Well, some of the problems of this film [though not all], a film where it seems that they did make an attempt to better Vengeance but botched its potential with poor handling, can be summed up by a description of one of its major scenes which sounds downright awesome on paper. Our hero is challenged by several goons whilst in a Thai prison and says these cool lines as the camera pans in turn to each of his opponents: “You’d better call the prison doctor. Tell them there’s three broken ribs, and a punctured lung, a dislocated jaw and a broken nose”. He then proceeds to best his opponents, then a load more as he moves along an outdoor corridor with the camera first right behind him, then following his actions from the side fifteen or so feet away. And all this is done in one take!!! However, anyone expecting something of the brilliance of similar scenes from the likes of Atomic Blonde, The Raid 2 or Oldboy had better lower their expectations. First of all, Moussi delivers his lines with the seeming disinterest he carried throughout the first movie, while the action that follows is constantly interrupted by slow motion, fast motion and that weird slightly jittery effect [though thankfully full-on ‘shakycam’ is mostly absent from this film] which disrupts the rhythm. In fact throughout this film I kind of felt sorry for Moussi despite his lousy acting, because he really put a lot of work into it and he does really show what he can do martial arts-wise with some absolutely killer moves. Unfortunately director Dimitri Logothetis, whose downright peculiar work in this film will get further attention later on in this review, obviously feels [as do many other current action directors] that kick-ass martial arts fighting isn’t exciting enough in itself and needs ‘enhancing’. Of course things like slow motion can work well in moderation, but even Zach Snyder would balk at employing it as much as Logothetis does here.

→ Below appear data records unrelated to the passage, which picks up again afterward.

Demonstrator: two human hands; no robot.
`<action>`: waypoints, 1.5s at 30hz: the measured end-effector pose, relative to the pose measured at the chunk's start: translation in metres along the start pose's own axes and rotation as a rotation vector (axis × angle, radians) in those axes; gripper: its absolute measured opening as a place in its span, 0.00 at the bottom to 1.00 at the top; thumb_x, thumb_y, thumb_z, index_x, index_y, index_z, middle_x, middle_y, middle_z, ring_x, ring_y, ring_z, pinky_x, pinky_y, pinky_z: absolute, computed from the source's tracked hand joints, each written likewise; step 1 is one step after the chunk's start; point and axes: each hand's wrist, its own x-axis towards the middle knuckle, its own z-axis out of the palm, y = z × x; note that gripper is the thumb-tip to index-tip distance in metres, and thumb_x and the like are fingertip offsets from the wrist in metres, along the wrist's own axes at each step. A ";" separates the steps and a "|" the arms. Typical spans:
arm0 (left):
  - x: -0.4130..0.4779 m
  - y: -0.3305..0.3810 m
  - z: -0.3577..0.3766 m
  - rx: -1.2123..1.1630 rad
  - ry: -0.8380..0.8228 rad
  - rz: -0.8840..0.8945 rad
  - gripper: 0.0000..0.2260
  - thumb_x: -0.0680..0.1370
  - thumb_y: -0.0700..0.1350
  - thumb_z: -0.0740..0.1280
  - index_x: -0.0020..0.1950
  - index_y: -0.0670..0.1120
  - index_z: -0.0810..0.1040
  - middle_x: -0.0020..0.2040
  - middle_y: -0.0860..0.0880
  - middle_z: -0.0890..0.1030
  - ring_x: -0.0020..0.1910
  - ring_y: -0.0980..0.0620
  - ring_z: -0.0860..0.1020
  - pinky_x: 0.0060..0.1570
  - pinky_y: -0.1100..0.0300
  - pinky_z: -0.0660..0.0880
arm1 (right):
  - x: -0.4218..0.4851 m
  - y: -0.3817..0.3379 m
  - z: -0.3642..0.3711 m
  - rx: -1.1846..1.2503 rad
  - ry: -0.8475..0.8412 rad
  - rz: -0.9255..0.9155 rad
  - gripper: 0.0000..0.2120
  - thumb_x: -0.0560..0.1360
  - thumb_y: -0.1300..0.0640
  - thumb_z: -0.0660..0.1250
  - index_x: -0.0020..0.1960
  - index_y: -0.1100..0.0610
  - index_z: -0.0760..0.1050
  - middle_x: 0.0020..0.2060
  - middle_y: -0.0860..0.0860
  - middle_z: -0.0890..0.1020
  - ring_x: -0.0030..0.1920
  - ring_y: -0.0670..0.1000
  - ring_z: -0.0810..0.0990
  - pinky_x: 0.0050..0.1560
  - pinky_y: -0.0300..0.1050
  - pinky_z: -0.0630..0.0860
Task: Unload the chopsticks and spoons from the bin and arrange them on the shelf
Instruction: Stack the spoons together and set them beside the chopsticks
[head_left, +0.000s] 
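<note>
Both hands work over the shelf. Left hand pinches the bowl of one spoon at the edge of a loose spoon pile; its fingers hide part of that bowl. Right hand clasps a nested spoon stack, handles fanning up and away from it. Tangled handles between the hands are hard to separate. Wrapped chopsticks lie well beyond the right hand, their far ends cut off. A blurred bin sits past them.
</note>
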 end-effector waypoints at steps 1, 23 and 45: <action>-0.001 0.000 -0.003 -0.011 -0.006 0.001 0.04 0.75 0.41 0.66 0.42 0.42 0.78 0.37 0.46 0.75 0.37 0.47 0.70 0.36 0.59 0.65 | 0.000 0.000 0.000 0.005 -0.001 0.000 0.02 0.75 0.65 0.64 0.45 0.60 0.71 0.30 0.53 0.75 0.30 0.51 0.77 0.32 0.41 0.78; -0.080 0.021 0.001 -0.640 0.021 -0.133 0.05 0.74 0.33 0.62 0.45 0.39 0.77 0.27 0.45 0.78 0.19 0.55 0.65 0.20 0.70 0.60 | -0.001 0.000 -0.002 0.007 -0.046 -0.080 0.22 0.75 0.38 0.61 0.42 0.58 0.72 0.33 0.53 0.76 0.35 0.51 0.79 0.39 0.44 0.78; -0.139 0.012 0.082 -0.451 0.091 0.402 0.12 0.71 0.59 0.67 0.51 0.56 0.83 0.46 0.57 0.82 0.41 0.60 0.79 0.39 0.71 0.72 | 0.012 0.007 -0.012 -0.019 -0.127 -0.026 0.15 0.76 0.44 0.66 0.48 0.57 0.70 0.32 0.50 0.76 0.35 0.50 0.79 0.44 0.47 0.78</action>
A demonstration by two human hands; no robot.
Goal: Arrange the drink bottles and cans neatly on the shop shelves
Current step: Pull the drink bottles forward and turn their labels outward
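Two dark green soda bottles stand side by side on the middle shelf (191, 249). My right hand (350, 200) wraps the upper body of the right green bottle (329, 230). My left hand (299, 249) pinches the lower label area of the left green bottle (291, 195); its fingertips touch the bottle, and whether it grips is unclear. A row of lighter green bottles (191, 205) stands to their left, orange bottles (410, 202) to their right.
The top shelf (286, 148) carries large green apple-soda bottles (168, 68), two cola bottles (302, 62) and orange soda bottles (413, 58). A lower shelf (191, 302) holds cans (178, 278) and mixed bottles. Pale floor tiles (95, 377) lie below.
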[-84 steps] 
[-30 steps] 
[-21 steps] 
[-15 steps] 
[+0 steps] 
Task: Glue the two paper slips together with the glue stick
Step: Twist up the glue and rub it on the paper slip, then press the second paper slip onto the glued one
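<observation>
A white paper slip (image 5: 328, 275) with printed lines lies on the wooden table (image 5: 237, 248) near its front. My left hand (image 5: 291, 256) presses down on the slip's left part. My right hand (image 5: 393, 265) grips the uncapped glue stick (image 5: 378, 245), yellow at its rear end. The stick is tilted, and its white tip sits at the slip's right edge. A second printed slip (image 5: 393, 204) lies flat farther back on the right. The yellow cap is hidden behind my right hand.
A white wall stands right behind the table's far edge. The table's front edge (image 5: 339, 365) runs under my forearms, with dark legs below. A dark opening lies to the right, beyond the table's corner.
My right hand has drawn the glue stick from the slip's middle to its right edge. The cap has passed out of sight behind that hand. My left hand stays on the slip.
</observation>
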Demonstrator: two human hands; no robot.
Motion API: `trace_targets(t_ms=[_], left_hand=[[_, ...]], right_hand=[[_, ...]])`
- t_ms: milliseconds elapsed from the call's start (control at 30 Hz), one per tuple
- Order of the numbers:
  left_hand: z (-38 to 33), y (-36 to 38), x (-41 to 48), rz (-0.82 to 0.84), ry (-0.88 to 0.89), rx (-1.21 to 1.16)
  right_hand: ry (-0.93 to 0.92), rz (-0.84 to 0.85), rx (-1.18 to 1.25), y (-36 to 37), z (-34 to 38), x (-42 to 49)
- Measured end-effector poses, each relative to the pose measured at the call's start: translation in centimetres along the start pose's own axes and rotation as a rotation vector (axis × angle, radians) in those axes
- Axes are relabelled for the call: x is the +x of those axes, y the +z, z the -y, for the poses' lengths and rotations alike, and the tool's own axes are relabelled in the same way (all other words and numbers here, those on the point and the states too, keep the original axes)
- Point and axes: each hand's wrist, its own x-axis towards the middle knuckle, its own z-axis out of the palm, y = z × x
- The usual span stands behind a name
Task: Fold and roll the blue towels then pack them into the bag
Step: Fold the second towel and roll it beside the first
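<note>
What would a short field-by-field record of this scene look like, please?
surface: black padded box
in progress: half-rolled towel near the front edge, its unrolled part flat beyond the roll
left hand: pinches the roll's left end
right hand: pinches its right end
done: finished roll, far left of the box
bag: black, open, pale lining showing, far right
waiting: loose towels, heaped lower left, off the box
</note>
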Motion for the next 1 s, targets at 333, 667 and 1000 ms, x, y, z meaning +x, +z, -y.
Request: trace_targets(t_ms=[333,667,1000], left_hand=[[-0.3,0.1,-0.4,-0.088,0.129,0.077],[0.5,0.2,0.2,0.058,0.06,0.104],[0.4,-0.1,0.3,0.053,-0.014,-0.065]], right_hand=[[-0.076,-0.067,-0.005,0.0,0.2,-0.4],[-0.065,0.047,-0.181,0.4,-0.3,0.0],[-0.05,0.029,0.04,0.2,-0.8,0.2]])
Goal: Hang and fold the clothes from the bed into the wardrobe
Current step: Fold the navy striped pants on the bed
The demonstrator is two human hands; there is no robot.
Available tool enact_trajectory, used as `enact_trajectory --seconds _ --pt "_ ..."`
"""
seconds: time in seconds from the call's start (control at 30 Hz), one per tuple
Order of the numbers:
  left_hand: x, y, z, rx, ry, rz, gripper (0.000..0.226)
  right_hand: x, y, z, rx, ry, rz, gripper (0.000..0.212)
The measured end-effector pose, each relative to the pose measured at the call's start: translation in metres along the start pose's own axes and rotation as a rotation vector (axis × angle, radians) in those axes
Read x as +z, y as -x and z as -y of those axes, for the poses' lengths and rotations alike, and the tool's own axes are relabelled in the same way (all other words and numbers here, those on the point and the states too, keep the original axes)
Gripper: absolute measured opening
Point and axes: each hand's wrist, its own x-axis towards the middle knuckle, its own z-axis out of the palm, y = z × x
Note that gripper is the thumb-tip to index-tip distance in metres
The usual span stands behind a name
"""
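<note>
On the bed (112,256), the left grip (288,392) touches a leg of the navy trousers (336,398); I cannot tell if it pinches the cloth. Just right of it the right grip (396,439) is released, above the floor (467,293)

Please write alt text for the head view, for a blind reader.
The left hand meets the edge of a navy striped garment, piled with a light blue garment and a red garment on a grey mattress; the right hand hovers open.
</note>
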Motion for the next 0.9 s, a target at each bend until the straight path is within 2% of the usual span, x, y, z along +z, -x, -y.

The film opens with our hero and his wife Liu about to have some sexy time on a train when a load of bad guys attack them, leading to him battling some opponents on top of the train in pouring rain before falling into water and possibly drowning. But wait, it was all a dream- albeit a dream which has nothing to do with the rest of the film except I suppose to let Kurt know that he may soon be in danger of losing his life. But really the scene is a terribly forced excuse for an opening fight, and the film will do this throughout, with many of the main characters coming to blows for little reason except that they’re the main characters in the movie. Anyway, Kurt soon finds himself back in Thailand because the shady Thomas Tang Moore wants him to fight again. Moore is played by Christopher Lambert with that unique ‘acting’ style that’s all his own [there really is only one], but he now seems to be badly losing his voice. Kurt doesn’t want to fight, so Moore has him viciously beaten in between various fights that he has. One particularly random one has him interrupt Mike Tyson’s “meditation” so the two then go at it for a bit. Tyson’s turned up several times in films of late and he still can’t act either, not that I’d say it to his face of course. The number of bad performances in this film is rather high. Sad to say Van Damme is amongst them, returning as Durant, now constantly puffing on a usually smokeless pipe. Durant has been blinded for training other prisoners, but you’d never know it from the way he walks around. Van Damme does get a couple of decent of brief combat moments to shine, and you have to laugh when he says: “I hate violence”.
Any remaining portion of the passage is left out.